● MATERIAL PROVIDED
+---+

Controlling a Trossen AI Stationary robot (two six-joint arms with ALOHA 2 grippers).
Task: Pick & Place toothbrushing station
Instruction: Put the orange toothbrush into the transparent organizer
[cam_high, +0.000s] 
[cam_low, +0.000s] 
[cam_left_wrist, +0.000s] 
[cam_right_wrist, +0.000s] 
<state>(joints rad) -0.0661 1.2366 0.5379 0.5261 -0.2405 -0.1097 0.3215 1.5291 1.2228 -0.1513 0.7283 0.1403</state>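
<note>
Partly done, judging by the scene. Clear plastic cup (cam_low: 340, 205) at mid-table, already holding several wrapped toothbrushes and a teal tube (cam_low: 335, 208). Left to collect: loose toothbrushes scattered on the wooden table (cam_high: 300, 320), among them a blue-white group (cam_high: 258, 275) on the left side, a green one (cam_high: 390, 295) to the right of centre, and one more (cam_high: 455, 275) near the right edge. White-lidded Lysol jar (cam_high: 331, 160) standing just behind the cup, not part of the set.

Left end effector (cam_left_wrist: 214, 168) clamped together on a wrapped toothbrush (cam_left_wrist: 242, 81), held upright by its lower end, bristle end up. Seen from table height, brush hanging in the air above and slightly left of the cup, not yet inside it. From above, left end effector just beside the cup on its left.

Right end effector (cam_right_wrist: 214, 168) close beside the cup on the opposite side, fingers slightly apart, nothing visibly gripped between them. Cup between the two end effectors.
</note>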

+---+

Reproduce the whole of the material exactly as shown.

Controlling a Trossen AI Stationary robot (two six-joint arms with ALOHA 2 grippers).
Task: Pick & Place toothbrushing station
Instruction: Put the orange toothbrush into the transparent organizer
[cam_high, +0.000s] 
[cam_low, +0.000s] 
[cam_left_wrist, +0.000s] 
[cam_right_wrist, +0.000s] 
<state>(joints rad) -0.0661 1.2366 0.5379 0.5261 -0.2405 -0.1097 0.3215 1.5291 1.2228 -0.1513 0.7283 0.1403</state>
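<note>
Partly done, judging by the scene. Clear plastic cup (cam_low: 340, 205) at mid-table, already holding several wrapped toothbrushes and a teal tube (cam_low: 335, 208). Left to collect: loose toothbrushes scattered on the wooden table (cam_high: 300, 320), among them a blue-white group (cam_high: 258, 275) on the left side, a green one (cam_high: 390, 295) to the right of centre, and one more (cam_high: 455, 275) near the right edge. White-lidded Lysol jar (cam_high: 331, 160) standing just behind the cup, not part of the set.

Left end effector (cam_left_wrist: 214, 168) clamped together on a wrapped toothbrush (cam_left_wrist: 242, 81), held upright by its lower end, bristle end up. Seen from table height, brush hanging in the air above and slightly left of the cup, not yet inside it. From above, left end effector just beside the cup on its left.

Right end effector (cam_right_wrist: 214, 168) close beside the cup on the opposite side, fingers slightly apart, nothing visibly gripped between them. Cup between the two end effectors.
</note>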

The answer has been fully written out.